Fear is not "rational"--it's primal. It may or may not be rationally related to the circumstances at hand. I've experienced, and directly observed in others, both absence of fear in overtly hazardous (immediately life-threatening) situations, and severe fear in situations that were clearly (and known to be) not particularly dangerous. You can't reason your way, or her way, in or out of it.
So, first question--who wants to manage your wife's fear? You obviously want her to manage it but that is not enough. Does she want to manage fear or does she really want simply to not be afraid? There is a big difference. I wouldn't assume that she really wants to manage her fear just because she says so. You need to look at what she does, not what she says. If what she wants is to avoid fear, not manage it, that's what she'll try to do, and you cannot successfully force the issue. She, herself, needs to want to manage it if she is to succeed at managing it.
Second question, if she wants to manage fear, how does she do it?
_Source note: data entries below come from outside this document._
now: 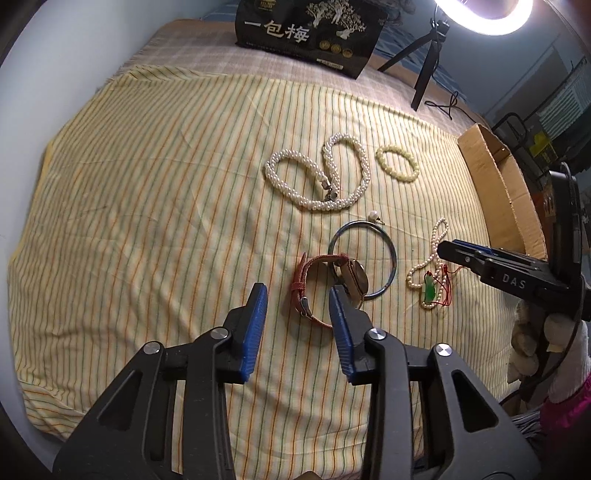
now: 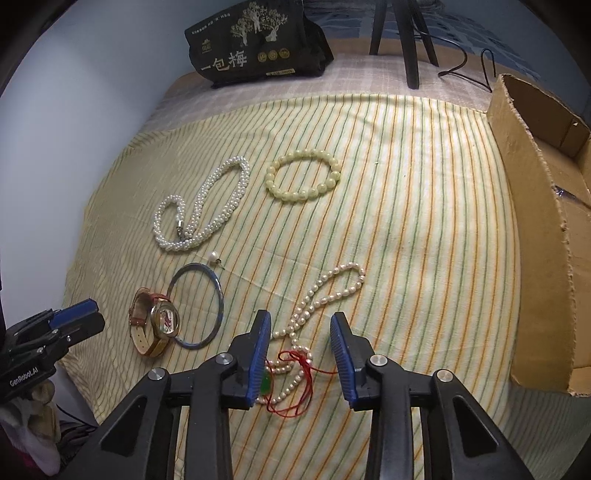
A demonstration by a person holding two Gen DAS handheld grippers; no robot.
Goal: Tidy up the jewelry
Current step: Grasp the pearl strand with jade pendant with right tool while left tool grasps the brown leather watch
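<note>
A striped cloth [image 1: 147, 184] is spread over the worktop, and the jewelry is laid out on its right half. At the far side a thick pearl rope [image 1: 317, 173] is curled in loops, with a pale green bead bracelet [image 1: 398, 164] just to its right. Nearer, a metal bangle [image 1: 391, 251] lies flat, with a single pearl earring [image 1: 373, 215] touching or almost touching its far rim. A wristwatch [image 1: 354, 280] with a red strap overlaps the near left edge of the bangle. To the right of the bangle a thin pearl necklace [image 2: 325, 295] is heaped loosely together with a green pendant [image 1: 429, 291] on a red cord [image 2: 295, 369].

The left gripper [image 1: 297, 299] is held low above the watch strap; its jaws stand partly apart, with the strap seen between them (whether a pad touches the strap cannot be told). The right gripper [image 2: 299, 332] is held over the near end of the thin necklace, its jaws likewise partly apart, with the beads and the red cord lying between them and nothing clamped. The pendant is half hidden behind the left pad of that gripper.

An open cardboard box [image 2: 535, 221] stands at the right edge of the cloth. A black printed bag [image 2: 258, 44] stands at the far end, with tripod legs [image 2: 410, 40] to its right and a ring lamp [image 1: 487, 14] above.
</note>
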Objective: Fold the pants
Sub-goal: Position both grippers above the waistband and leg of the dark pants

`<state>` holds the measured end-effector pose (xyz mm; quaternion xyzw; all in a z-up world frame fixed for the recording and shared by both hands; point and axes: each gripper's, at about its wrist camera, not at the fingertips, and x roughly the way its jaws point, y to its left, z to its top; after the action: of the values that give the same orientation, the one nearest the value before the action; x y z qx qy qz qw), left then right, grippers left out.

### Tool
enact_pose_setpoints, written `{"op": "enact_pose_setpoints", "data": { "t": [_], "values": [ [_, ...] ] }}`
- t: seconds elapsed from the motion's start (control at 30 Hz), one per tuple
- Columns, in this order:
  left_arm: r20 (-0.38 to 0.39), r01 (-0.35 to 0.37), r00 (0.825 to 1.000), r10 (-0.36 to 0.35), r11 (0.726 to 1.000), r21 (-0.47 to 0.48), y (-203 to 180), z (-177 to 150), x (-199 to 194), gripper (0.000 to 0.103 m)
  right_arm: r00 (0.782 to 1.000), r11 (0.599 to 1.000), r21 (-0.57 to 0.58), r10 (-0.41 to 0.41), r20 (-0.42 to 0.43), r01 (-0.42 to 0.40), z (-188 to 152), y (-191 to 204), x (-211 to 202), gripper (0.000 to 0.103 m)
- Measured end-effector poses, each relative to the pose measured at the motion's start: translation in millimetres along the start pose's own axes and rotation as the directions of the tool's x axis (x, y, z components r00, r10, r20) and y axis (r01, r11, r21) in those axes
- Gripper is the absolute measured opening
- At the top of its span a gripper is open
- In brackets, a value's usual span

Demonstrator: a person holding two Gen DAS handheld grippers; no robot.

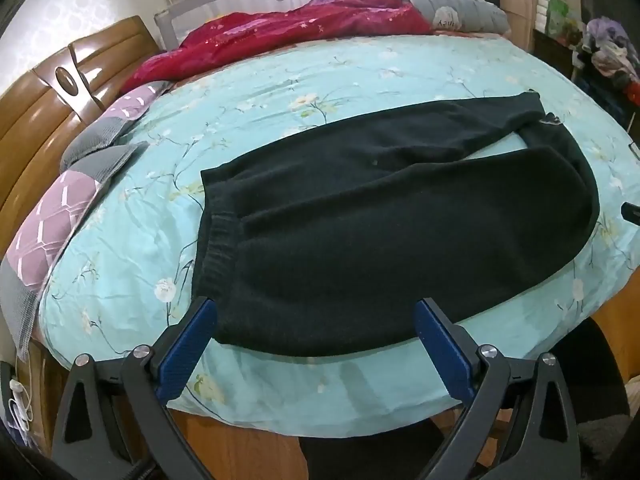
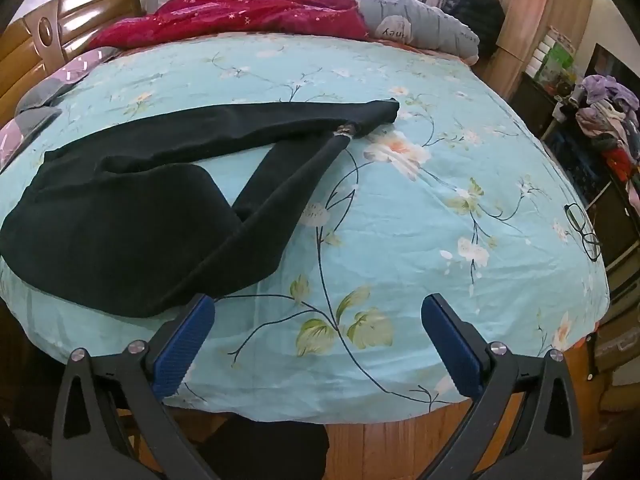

You already know part of the answer, because you included it in your first post: "In a stressful situation you fall back on your training." That's one half. The other piece is desensitization, or graduated habituation--starting with relevant situations that produce small, manageable amounts of anxiety, mastering those, then gradually working up in bite-sized pieces. And as for training--it's not just training--it's actually drill, i.e., repetition, to the level that behavior becomes automatic or reflexive. That way, when the fear-inducing stimulus occurs, the response doesn't require much (or any) analysis or judgment--just a "go"--and in the flow, enough calm usually comes that perception and judgment can kick back in
Last edited by OldEagle; 10-13-2016 at 06:22 PM.